The acrylic resin is mainly obtained by polymerizing acrylic acid (including methacrylic acid) and its derivatives such as acrylamide and acrylonitrile, and other acrylic resins such as other acrylates, ethylene and styrene. It is a copolymer resin with a monomer.

As such an acrylic resin, for example,
Poly (methyl meth) acrylate, poly (meth) ethyl acrylate, poly (meth) butyl acrylate, methyl (meth) acrylate-butyl (meth) acrylate copolymer,
Ethylene-methyl (meth) acrylate copolymer, styrene-methyl (meth) acrylate copolymer, methyl (meth) acrylate-butyl (meth) acrylate-hydrhydroxyethyl (meth) acrylate copolymer And those composed of a homo- or copolymer containing a (meth) acrylate. Here, (meth) acrylic acid is used in the meaning of acrylic acid and methacrylic acid.
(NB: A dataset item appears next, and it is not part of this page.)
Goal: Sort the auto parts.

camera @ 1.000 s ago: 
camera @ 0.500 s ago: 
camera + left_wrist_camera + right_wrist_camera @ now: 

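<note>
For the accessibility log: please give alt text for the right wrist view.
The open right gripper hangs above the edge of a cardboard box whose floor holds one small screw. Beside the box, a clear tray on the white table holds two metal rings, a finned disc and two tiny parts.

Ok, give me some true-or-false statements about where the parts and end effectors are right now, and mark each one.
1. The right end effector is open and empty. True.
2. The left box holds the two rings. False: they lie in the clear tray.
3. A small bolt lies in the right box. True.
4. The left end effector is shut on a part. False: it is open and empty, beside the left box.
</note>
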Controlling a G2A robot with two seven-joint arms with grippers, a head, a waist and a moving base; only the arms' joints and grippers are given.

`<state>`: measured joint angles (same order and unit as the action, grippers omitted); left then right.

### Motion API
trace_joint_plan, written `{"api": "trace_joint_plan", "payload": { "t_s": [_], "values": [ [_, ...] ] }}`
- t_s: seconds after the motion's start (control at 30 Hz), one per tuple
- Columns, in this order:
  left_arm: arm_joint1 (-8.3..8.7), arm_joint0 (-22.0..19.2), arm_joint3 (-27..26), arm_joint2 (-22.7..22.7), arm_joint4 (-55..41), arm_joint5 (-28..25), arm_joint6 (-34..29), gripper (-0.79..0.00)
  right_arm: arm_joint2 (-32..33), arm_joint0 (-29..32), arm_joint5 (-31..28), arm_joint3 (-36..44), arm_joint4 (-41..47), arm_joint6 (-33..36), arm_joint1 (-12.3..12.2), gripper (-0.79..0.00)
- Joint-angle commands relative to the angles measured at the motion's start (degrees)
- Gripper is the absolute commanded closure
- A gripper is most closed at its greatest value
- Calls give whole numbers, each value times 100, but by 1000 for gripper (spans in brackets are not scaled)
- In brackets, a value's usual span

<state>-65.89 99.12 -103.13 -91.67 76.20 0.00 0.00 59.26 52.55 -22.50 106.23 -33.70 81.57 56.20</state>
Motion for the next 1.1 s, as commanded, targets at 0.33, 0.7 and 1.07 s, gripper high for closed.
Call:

The heat-expandable microcapsule type foaming agent dispersed in the thermoplastic resin binder is, for example, a spherical shell made of a thermoplastic resin such as polyacrylonitrile or polyvinylidene chloride having a particle size of 5 to 15 μm. A low-molecular-weight hydrocarbon gas such as isopentene, butane, and hexane is sealed as an encapsulating gas, and has a microcapsule structure having a solid content of, for example, 70% by weight.
For example, 1 to 10 parts by weight of the above microcapsule type foaming agent is dispersed in 100 parts by weight of a thermoplastic resin binder to form a foamable resin, and the obtained foamable resin is applied to form a foamable resin layer. By heating at 150 ° C. for 1 minute, the microcapsule-type foaming agent can be foamed by heating to form a foamed resin layer (foamed resin layer). The above-mentioned heat-expandable microcapsule-type foaming agent is a foaming agent in which isopentene is encapsulated in a spherical shell made of polyacrylonitrile and having a particle size of 5 to 15 μm. F-55 (manufactured by Matsumoto Yushi Co., Ltd., trade name) from which is obtained is preferably used.

Fine particles of an inorganic moisture-absorbing / desorbing material may be further added to the above-mentioned foamable resin, so that the resulting cosmetic agent can have a moisture-absorbing / releasing function. As the above-mentioned moisture-absorbing and releasing material, activated clay (montmorillonite), acid clay, sepiolite, diatomaceous earth, tobermorite, ettringite, and other clay minerals, and inorganic substance particles such as scallop shells can be used. Of these, moisture absorbing and releasing materials, and from the viewpoint of their reproducibility, activated clay or sepiolite is preferable, and also in consideration of resin moldability in the state of compounding with the resin, workability such as film formation, Activated clay is more preferred.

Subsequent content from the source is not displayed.